In a burst of tweets on its Twitter account before it was shut down, Shabaab claimed credit for the attack, and said its fighters would not surrender.

“[The] Kenyan govt [government] is pleaded with our Mujahideen inside the mall for negotiations,” one tweet read. “There will be no negotiations.”

Shabaab said that it is currently in touch with the fighters inside the mall, and claimed to have “obtained voice recordings from some of them.”

Shabaab also said that it carried out the attack at the Westgate Mall to avenge the invasion of southern Somalia by Kenyan forces.

“HSM [the name of Shabaab’s now-defunct Twtitter account] has on numerous occasions warned the #Kenyan government that failure to remove its forces from Somalia would have severe consequences,” Shabaab said. “The Kenyan government, however, turned a deaf ear to our repeated warnings and continued to massacre innocent Muslims in Somalia.”

Shabaab also threatened to step up attacks in Kenya.

“For long we have waged war against the Kenyans in our land, now it’s time to shift the battleground and take the war to their land,” one tweet said.

Shabaab, and the Muslim Youth Center, its official affiliate in Kenya, have repeatedly vowed to attack Kenya for its role in battling Shabaab in Somalia. Nearly one year ago, on Sept. 20, 2012, the Muslim Youth Center threatened attacks throughout all of East Africa, and said its ultimate goal is to raise “the flag of Tawheed high over Kenya and East Africa.”

Similar to Mumbai assault

Today’s attack on the Westgate Mall has some striking similarities to Lashkar-e-Taiba’s multi-pronged attack on various targets in the city of Mumbai at the end of November 2008.

In the Mumbai attack, well-trained and armed Lashkar-e-Taiba fighters fanned out across the city in small teams and attacked civilian targets. Members of the teams attempted to sort out Muslims from non-Muslims, and executed the non-Muslims. Hostages were taken during the Mumbai assault.

Additionally, the Lashkar-e-Taiba fighters were in contact with outside handlers who gave them instructions, advice, and encouragement.

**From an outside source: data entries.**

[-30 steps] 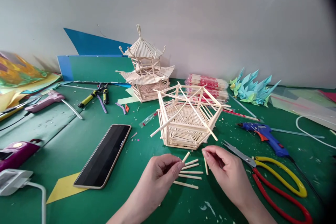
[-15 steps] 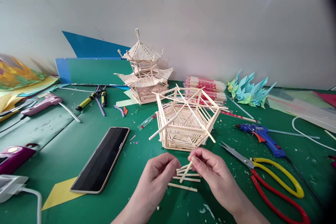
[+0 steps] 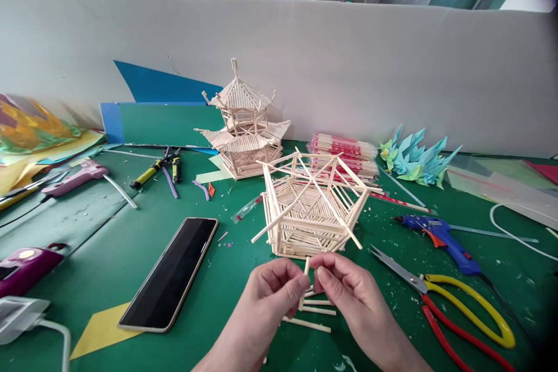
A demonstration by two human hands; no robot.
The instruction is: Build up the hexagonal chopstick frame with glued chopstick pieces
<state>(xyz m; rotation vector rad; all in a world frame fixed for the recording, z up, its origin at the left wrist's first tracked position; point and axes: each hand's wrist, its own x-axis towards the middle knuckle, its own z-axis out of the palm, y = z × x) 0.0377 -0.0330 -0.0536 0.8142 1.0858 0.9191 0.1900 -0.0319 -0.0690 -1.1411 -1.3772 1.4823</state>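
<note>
My left hand (image 3: 274, 293) and my right hand (image 3: 344, 290) meet low in the middle, both pinched on one short wooden stick (image 3: 306, 267) held almost upright between them. A few more cut sticks (image 3: 316, 317) lie on the green mat beneath my fingers. Just beyond stands an unfinished hexagonal stick frame (image 3: 311, 209) with long sticks jutting from its sides. A finished two-tier stick pagoda (image 3: 242, 122) stands behind it near the white wall.
Scissors with red and yellow handles (image 3: 457, 314) and a blue glue gun (image 3: 440, 235) lie to the right. A dark phone (image 3: 172, 270) lies on the left, with pliers (image 3: 157, 165) and pink glue guns (image 3: 76, 177) farther left. Wrapped chopsticks (image 3: 346, 151) and paper cranes (image 3: 414, 154) sit at the back.
My right hand came left from beside the loose sticks and joined my left hand. The stick, tilted half a second ago, now stands nearly upright between both hands.
</note>
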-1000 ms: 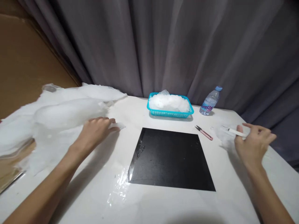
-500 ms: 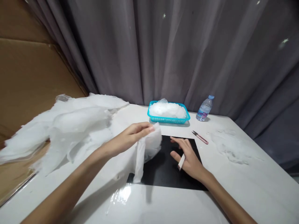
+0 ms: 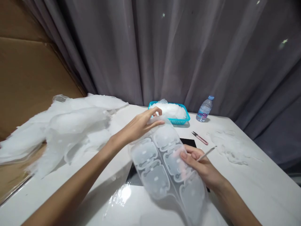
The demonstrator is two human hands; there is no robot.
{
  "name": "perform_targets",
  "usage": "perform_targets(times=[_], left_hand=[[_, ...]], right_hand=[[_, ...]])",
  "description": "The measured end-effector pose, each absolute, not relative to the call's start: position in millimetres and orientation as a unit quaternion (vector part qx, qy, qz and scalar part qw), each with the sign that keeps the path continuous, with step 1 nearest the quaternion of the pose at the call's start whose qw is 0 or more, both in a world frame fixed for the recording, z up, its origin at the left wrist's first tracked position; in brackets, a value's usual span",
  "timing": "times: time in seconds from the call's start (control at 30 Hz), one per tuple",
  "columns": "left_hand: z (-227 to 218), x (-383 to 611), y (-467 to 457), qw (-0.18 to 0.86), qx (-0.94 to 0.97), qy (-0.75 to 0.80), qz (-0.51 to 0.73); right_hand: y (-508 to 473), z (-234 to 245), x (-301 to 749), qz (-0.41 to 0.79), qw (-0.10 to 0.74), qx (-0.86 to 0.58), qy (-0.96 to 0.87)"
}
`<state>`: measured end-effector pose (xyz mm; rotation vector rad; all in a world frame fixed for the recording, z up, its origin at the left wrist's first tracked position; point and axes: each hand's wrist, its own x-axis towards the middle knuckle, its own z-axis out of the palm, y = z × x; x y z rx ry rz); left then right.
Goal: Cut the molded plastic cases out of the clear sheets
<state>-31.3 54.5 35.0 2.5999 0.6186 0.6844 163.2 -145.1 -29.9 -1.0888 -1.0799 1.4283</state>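
Observation:
A floppy translucent white sheet with moulded rounded cells hangs in front of me, partly blurred by motion. My left hand grips its upper edge, thumb in front and fingers arched behind. On the right edge, my right hand pinches the sheet with the thumb. A slim pale stick-like tool also sits in the right hand, its tip pointing up and right; its kind is unclear. Beneath the sheet lies a black mat, mostly covered.
White fluffy sheets are heaped at left beside a cardboard box. At the back stand a blue basket of white pieces and a water bottle. Thread snips and translucent scraps lie at right.
The sheet was bunched in my left hand and now hangs spread out towards me. My right hand, earlier apart from it with fingers spread, has taken hold of its right edge.

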Motion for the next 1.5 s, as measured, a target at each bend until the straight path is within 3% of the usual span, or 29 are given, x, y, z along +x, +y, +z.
perform_targets(times=[0.17,0.3,0.57,0.7,0.87,0.97,1.1,1.17,1.23,1.33,1.4,1.5], left_hand=[[-30,-5,80,0.202,0.949,0.180,0.161],[-76,9,81,0.196,0.948,0.186,0.170],[-88,-4,37,0.151,0.952,0.203,0.175],[-89,-3,32,0.129,0.953,0.221,0.160],[-74,4,23,0.078,0.948,0.261,0.166],[-56,9,8,0.215,0.909,0.333,0.125],[-31,22,0,0.654,0.703,0.278,0.022],[-21,26,0,0.779,0.584,0.226,0.019],[-16,27,1,0.831,0.512,0.207,0.064],[-21,20,4,0.861,0.432,0.211,0.169],[-33,12,11,0.859,0.409,0.228,0.208],[-58,-1,26,0.819,0.454,0.272,0.220]], right_hand=[[-140,-52,175,0.578,0.354,-0.555,-0.483],[-138,-70,188,0.519,0.269,-0.634,-0.507],[-157,-56,195,0.559,0.112,-0.632,-0.525],[-155,-57,195,0.544,0.126,-0.636,-0.533],[-146,-59,199,0.447,0.269,-0.632,-0.573],[-143,-50,195,0.430,0.377,-0.614,-0.544],[-140,-24,170,0.436,0.442,-0.576,-0.531],[-140,-13,158,0.438,0.425,-0.557,-0.564],[-142,-11,154,0.389,0.418,-0.553,-0.606],[-144,-23,170,0.159,0.473,-0.644,-0.580],[-143,-37,185,0.033,0.466,-0.718,-0.516],[-141,-53,195,0.070,0.363,-0.763,-0.530]])
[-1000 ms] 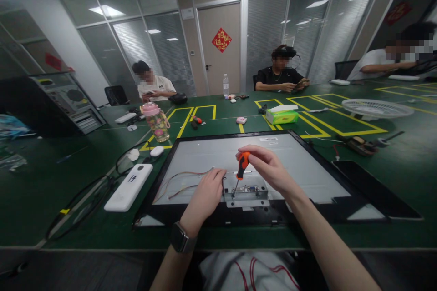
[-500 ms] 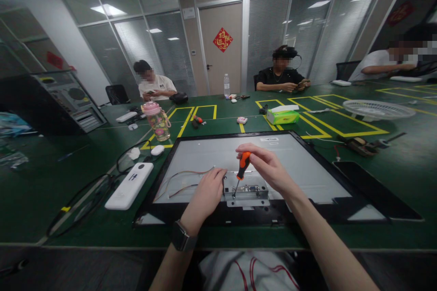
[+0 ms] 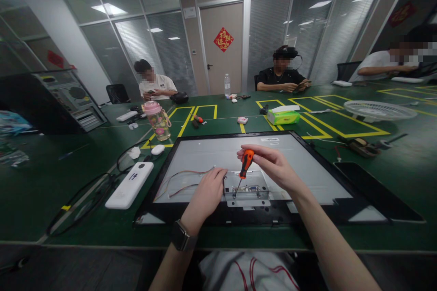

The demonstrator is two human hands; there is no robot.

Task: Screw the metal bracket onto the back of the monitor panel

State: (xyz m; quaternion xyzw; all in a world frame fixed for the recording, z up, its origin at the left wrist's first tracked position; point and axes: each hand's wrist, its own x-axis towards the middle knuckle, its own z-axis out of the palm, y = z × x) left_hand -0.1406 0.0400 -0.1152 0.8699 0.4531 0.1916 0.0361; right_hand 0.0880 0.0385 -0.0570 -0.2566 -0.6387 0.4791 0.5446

The Mumbai siege lasted for nearly 60 hours before the last attacker was killed.

Also, both the Mumbai and the Nairobi assaults took place outside of active theaters of war, such as Iraq, Syria, Afghanistan, Pakistan, and elsewhere. Al Qaeda, its affiliates, and allies frequently conduct suicide assaults, but the attacks are usually against military, police, and government targets. While Shabaab and the Muslim Youth Center have conducted small-scale bombings and shootings in Kenya, the fighting has largely been confined to the northern border with Somalia.

Today’s attack in Nairobi is the largest in the country since the 1998 bombing at the US Embassy in the Kenyan capital that killed 212 people, including 12 Americans. Al Qaeda executed the 1998 bombing; some of al Qaeda’s top leaders, including Osama bin Laden, Ayman al Zawahiri, and Saif al Adel, were indicted for their roles in ordering and executing the suicide attack.